Nel seno di questo illustre consesso non gli mancarono occasioni di mostrarsi dicitore savio ed arguto, e di mostrare com’egli fosse atto a sostenere più importanti incombenze che non gli si fosse affidato fino a quell’ora.

Il Rattazzi infatti fu il primo che pensò a valersene nella difficilissima circostanza che la sua imprudenza aveva fatto sorgere in Sicilia, al momento in cui Garibaldi, recatovisi apparentemente con lo scopo di partire per ispedizioni lontane, gettando a un tratto la maschera, vi radunava armati, ed entrava con essi in Catania, per isbarcare di là a poco sul continente napoletano, e metter capo ad Aspromonte.

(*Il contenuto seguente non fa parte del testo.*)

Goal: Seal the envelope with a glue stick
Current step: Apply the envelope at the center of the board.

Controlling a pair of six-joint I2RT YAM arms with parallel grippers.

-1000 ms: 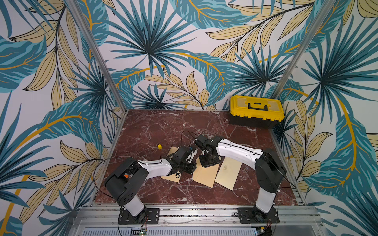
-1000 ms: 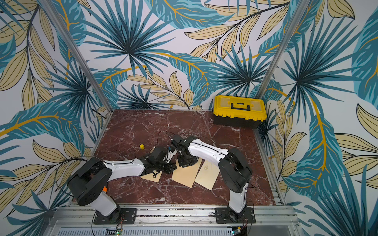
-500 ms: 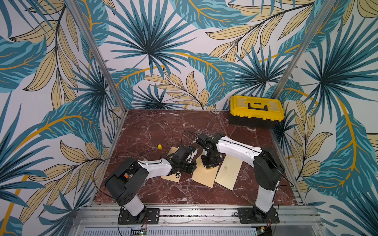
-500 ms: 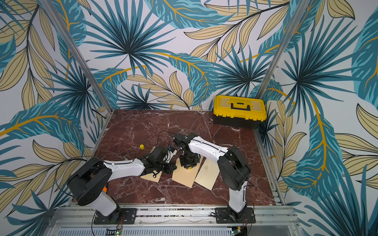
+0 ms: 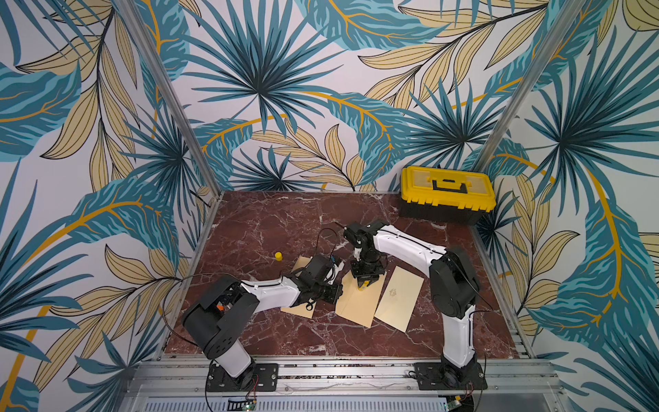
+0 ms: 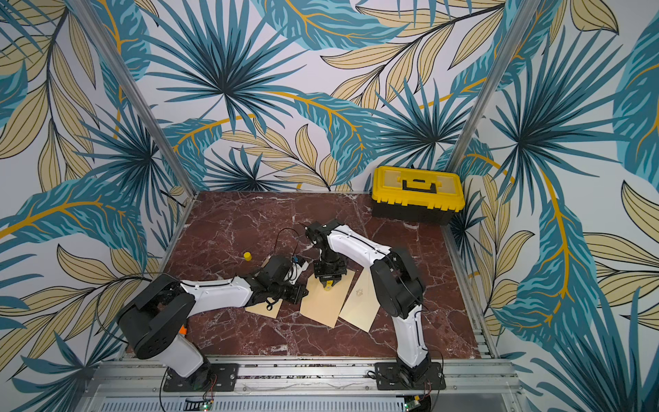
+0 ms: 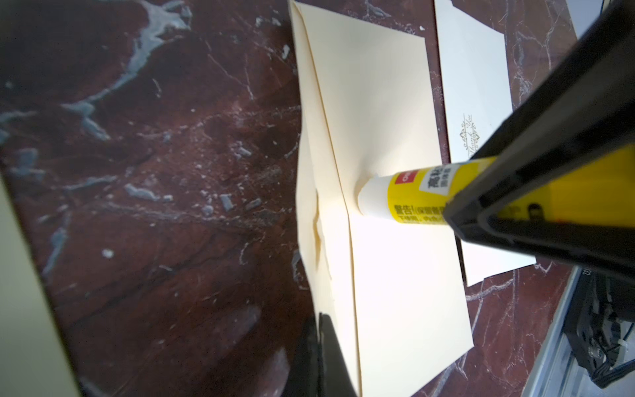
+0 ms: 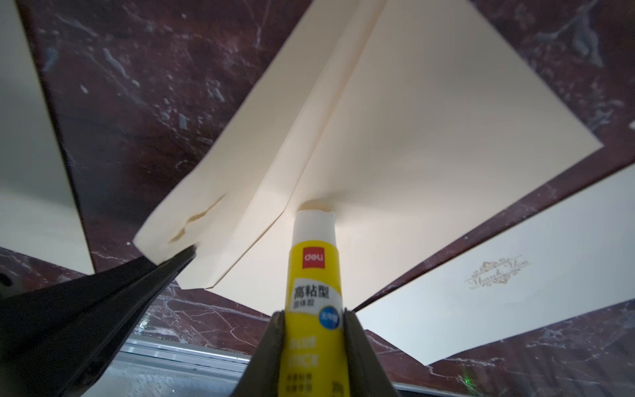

Il Cugia, partito per Palermo col titolo di prefetto di quella città, ma con più estesi poteri, ed ajutato dal cavalier Murgia suo compatriota, uomo abilissimo, che regge ora con tanto successo la prefettura di Terra d’Otranto, avrebbe senza alcun dubbio ottenuto dei felici risultamenti, qualora per disgrazia, egli non fosse stato inviato troppo tardi. Sopraggiunta la catastrofe che pose fine a quel deplorabile dramma, il Cugia rientrò a Torino, e dette in pieno Parlamento sulla sua missione degli schiarimenti che convinsero tutti, e parvero tali da dover attribuire lode all’uomo, cui mancarono i mezzi e l’opportunità, non certo il buon volere di rendersi utile più di quello che in effetto gli fosse stato possibile d’esserlo.

All’avvenimento al potere del ministero Minghetti-Peruzzi, al Cugia venne offerto il portafogli della marina, dopochè, per le ragioni che tutti sanno, ebbe a lasciarlo il Ricci. La nomina del Cugia a questo ministero non sorprese certo, come abbiam dovuto dire che sorprese quella del Sella al ministero delle finanze. Pure mancheremmo al nostro dovere di esattezza, se non riferissimo che parve strano ad alcuni; che la [p. 758 modifica]marina doveva esser retta da un generale dell’armata di terra. Ma in verità, ove si rifletta che gli ufficiali di Stato maggiore sono tenuti ad avere cognizioni molto vaste, e che sino ad un certo punto si estendono anche a quanto può riguardare l’organismo del dipartimento marittimo, e soprattutto ove si consideri che è già prevalsa in molti Stati la massima, che alcune amministrazioni, come quelle appunto dei lavori pubblici, della marina, d’agricoltura e commercio, non sia necessario vengano dirette da uomini tecnici, ma semplicemente da abili amministratori, si dovrà ammettere che la nomina del Cugia era giustificabilissima. Il fatto, del resto, è venuto a sorreggere la veracità di quanto abbiamo asserito, mentre non sappiamo che l’amministrazione del Cugia sia ad alcuno sembrata meno che abile, solerte ed attiva, e non abbia in tutto e per tutto corrisposto alla difficoltà delle circostanze e all’importanza della materia.

Il Cugia, caduto per i casi di Torino il ministero di che faceva parte, si è ritirato, per poco, crediam noi, nella nativa Sardegna, dalla quale non tarderà a rientrare nella cerchia degli affari, in cui il suo ingegno, le sue qualità e il suo grado gli assegnano elevatissimo posto.